Copy, in full, each line of the material that holds the word "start".

__DATA FOR THIS EXERCISE__:
^^^^^^^^^^^^^^^^

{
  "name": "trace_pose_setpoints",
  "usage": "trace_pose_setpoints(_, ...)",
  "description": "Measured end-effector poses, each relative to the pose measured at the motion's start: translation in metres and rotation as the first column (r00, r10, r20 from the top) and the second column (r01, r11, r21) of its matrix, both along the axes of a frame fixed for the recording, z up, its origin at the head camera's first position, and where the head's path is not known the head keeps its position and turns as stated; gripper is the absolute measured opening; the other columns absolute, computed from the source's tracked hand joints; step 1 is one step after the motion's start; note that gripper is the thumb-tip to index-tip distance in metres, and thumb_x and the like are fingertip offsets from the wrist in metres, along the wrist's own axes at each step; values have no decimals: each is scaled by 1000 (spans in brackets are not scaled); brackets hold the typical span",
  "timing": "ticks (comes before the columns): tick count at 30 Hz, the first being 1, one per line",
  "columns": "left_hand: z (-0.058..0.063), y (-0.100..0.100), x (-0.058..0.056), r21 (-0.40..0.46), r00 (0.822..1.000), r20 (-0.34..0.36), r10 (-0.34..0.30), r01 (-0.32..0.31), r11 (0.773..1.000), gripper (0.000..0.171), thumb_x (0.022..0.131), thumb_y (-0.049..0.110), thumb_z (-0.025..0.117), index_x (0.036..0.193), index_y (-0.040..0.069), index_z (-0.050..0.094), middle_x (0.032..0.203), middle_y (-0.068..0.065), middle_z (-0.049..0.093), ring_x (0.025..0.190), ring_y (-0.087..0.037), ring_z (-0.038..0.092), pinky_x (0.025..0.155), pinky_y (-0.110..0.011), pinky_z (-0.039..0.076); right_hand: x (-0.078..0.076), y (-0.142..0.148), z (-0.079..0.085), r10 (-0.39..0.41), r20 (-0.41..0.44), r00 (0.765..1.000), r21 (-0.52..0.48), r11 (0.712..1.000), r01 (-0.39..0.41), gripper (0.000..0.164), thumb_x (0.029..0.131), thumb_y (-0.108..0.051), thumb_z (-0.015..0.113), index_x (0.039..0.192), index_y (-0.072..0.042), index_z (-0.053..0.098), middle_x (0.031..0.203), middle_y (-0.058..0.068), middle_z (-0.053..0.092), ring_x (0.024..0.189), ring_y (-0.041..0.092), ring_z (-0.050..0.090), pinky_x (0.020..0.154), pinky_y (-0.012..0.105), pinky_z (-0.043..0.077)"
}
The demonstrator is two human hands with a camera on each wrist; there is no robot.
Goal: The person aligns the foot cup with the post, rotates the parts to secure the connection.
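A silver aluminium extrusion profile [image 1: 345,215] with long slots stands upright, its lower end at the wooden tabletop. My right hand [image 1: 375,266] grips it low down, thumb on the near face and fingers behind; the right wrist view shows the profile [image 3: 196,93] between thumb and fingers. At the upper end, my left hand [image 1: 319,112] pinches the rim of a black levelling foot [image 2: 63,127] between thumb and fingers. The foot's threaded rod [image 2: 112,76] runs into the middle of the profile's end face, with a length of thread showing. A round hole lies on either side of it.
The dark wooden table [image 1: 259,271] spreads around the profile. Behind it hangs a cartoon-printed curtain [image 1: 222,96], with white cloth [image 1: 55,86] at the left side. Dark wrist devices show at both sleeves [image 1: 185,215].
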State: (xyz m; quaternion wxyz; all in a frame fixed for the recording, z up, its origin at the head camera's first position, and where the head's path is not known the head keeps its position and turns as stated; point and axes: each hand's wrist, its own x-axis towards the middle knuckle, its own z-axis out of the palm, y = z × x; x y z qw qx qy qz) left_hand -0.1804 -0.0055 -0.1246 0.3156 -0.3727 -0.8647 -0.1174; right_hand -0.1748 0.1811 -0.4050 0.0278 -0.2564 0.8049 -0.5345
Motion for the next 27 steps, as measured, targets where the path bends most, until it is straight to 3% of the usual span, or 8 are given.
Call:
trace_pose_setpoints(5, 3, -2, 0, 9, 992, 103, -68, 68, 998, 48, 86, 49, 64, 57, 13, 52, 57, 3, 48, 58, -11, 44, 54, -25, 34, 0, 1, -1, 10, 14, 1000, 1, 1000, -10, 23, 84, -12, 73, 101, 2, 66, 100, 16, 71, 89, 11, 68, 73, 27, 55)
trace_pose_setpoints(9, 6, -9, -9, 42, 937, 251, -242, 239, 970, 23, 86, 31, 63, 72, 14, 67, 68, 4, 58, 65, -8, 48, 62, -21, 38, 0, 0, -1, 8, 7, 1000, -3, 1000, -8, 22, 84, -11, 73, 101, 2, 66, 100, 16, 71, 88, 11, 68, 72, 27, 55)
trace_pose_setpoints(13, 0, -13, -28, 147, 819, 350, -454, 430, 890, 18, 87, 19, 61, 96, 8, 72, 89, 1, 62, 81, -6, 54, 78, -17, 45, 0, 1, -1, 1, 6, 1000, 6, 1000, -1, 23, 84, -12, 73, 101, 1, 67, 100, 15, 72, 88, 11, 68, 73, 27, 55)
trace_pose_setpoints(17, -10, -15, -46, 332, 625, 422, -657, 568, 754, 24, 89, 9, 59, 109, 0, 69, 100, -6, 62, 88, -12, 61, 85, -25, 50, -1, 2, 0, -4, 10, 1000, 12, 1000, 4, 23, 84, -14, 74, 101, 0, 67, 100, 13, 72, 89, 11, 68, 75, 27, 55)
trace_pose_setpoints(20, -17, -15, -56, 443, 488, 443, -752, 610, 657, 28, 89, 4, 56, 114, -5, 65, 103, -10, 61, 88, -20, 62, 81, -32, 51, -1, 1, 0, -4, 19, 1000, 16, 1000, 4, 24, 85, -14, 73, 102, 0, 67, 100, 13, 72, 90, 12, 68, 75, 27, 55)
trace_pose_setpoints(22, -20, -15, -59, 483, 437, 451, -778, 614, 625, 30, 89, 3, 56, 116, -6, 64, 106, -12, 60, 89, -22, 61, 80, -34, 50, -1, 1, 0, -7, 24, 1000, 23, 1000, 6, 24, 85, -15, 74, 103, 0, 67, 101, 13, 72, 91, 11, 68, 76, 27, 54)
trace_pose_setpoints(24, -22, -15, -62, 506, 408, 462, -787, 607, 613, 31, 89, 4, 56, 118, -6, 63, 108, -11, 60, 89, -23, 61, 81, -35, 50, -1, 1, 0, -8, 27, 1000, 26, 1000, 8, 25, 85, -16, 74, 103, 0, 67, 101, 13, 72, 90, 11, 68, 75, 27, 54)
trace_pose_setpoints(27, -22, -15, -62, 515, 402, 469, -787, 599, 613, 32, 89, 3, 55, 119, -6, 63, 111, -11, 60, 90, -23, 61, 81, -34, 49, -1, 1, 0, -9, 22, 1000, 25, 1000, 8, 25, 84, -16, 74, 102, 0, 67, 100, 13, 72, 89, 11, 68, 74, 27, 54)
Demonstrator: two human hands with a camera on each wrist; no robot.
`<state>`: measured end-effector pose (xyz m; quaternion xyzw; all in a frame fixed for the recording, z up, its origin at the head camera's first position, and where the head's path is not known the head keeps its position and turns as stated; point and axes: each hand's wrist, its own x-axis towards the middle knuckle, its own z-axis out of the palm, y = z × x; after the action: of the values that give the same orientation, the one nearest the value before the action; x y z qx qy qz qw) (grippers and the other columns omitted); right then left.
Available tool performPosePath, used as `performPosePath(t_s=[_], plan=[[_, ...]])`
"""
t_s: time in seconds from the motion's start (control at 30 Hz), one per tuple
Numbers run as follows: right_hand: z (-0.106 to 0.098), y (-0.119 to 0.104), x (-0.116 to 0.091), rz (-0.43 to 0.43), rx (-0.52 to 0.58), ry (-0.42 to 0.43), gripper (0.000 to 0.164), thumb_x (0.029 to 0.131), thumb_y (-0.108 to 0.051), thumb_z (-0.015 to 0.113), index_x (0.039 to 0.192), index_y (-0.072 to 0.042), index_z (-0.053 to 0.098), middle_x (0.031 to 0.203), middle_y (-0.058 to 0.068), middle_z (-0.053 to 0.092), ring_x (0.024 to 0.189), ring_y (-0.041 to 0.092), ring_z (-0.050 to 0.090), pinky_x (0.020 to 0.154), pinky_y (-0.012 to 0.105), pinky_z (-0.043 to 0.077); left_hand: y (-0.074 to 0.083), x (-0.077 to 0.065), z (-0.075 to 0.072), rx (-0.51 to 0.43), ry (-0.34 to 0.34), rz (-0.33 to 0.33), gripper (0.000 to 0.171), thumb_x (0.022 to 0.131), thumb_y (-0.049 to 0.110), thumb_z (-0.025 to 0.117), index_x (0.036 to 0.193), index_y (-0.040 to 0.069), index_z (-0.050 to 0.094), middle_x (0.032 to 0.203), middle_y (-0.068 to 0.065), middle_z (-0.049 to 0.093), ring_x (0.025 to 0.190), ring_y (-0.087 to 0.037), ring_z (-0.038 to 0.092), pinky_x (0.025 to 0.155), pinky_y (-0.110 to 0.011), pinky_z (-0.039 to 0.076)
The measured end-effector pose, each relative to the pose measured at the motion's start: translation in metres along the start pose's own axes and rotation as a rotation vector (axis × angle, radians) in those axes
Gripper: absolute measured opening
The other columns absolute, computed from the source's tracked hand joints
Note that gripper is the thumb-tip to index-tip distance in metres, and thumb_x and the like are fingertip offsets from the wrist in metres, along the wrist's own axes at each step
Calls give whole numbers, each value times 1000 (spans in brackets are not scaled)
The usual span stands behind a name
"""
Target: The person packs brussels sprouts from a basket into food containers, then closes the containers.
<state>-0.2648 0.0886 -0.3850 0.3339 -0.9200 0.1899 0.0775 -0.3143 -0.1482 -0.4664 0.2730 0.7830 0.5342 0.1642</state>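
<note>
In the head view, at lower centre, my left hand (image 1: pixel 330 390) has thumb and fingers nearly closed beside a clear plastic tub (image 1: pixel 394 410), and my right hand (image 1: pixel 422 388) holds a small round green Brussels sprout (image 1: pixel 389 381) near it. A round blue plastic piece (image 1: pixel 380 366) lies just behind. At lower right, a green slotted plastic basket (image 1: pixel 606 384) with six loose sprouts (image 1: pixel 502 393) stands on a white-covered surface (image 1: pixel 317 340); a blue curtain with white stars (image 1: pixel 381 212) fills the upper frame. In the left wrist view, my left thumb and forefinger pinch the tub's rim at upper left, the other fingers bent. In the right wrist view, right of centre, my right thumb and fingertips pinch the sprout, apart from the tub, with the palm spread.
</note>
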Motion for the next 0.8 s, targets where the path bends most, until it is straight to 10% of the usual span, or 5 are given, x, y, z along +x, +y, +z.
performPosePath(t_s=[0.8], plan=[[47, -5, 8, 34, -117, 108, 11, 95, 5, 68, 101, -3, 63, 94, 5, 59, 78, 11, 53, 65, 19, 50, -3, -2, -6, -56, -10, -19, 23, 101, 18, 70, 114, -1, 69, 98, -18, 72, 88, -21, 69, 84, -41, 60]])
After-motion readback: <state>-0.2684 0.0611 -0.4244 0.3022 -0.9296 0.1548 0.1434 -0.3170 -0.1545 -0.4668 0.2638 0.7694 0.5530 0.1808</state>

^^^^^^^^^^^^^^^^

__ANSWER TO THE PROBLEM__:
  "description": "Measured end-effector poses, each relative to the pose measured at the motion's start: translation in metres and rotation as the first column (r00, r10, r20 from the top) and the second column (r01, r11, r21) of its matrix, both along the axes of a frame fixed for the recording, z up, its origin at the head camera's first position, and where the head's path is not known the head keeps its position and turns as stated; gripper is the absolute measured opening; the other columns absolute, computed from the source's tracked hand joints; step 1 is one step after the motion's start; note that gripper is the thumb-tip to index-tip distance in metres, and thumb_x and the like are fingertip offsets from the wrist in metres, along the wrist's own axes at each step; values have no decimals: each is scaled by 1000 (spans in brackets are not scaled); brackets hold the typical span",
t_s: time in seconds from the motion's start (control at 30 Hz), one per tuple
The measured end-effector pose, each relative to the pose measured at the motion's start: translation in metres along the start pose's own axes and rotation as a rotation vector (axis × angle, radians) in those axes

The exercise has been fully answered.